-- Task to carry out --
Repeat all of the material exactly, with no line missing.

---

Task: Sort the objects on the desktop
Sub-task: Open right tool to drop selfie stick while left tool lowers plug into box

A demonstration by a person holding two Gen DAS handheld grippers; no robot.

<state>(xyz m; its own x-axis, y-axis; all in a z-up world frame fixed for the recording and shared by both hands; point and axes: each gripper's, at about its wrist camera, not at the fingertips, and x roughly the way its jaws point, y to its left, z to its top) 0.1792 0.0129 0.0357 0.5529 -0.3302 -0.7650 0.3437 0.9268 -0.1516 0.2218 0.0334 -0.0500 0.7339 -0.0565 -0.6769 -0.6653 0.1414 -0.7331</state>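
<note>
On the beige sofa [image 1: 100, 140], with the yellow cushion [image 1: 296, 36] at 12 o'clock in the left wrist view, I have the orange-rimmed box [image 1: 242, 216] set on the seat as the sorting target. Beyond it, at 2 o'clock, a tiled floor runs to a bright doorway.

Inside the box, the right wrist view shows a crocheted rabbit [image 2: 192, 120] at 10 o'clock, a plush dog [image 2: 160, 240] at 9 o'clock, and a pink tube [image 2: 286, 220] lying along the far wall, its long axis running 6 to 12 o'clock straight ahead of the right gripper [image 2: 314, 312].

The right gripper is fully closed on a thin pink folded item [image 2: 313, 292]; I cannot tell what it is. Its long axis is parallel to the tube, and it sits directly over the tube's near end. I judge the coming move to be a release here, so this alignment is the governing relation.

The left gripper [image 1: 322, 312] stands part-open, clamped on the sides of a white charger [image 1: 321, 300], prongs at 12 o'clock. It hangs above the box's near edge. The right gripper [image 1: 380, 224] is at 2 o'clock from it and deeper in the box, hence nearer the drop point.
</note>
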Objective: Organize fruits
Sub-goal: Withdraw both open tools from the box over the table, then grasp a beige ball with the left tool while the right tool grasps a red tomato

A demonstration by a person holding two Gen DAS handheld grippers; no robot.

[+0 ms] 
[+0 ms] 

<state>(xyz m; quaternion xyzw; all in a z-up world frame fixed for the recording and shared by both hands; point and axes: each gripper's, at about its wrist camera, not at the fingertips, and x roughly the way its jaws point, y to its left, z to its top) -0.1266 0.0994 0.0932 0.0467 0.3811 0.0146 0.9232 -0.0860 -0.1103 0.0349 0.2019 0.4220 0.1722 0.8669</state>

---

-- Exercise solution --
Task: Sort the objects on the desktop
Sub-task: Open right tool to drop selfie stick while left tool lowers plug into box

A demonstration by a person holding two Gen DAS handheld grippers; no robot.

<state>(xyz m; its own x-axis, y-axis; all in a z-up world frame fixed for the recording and shared by both hands; point and axes: each gripper's, at about its wrist camera, not at the fingertips, and x roughly the way its jaws point, y to its left, z to its top) 0.1792 0.0129 0.0357 0.5529 -0.3302 -0.7650 0.3437 0.9268 -0.1516 0.2218 0.0334 -0.0500 0.7339 -0.0565 -0.6769 -0.6653 0.1414 -0.7331</state>
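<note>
On the beige sofa [image 1: 100, 140], with the yellow cushion [image 1: 296, 36] at 12 o'clock in the left wrist view, I have the orange-rimmed box [image 1: 242, 216] set on the seat as the sorting target. Beyond it, at 2 o'clock, a tiled floor runs to a bright doorway.

Inside the box, the right wrist view shows a crocheted rabbit [image 2: 192, 120] at 10 o'clock, a plush dog [image 2: 160, 240] at 9 o'clock, and a pink tube [image 2: 286, 220] lying along the far wall, its long axis running 6 to 12 o'clock straight ahead of the right gripper [image 2: 314, 312].

The right gripper is fully closed on a thin pink folded item [image 2: 313, 292]; I cannot tell what it is. Its long axis is parallel to the tube, and it sits directly over the tube's near end. I judge the coming move to be a release here, so this alignment is the governing relation.

The left gripper [image 1: 322, 312] stands part-open, clamped on the sides of a white charger [image 1: 321, 300], prongs at 12 o'clock. It hangs above the box's near edge. The right gripper [image 1: 380, 224] is at 2 o'clock from it and deeper in the box, hence nearer the drop point.
</note>
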Objective: Organize fruits
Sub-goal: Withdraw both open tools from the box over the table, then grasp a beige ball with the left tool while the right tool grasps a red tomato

A demonstration by a person holding two Gen DAS handheld grippers; no robot.

[+0 ms] 
[+0 ms] 

<state>(xyz m; quaternion xyzw; all in a z-up world frame fixed for the recording and shared by both hands; point and axes: each gripper's, at about its wrist camera, not at the fingertips, and x roughly the way its jaws point, y to its left, z to its top) -0.1266 0.0994 0.0932 0.0467 0.3811 0.0146 0.9232 -0.0860 -0.1103 0.0349 0.2019 0.4220 0.1722 0.8669</state>

That covers the exercise completely.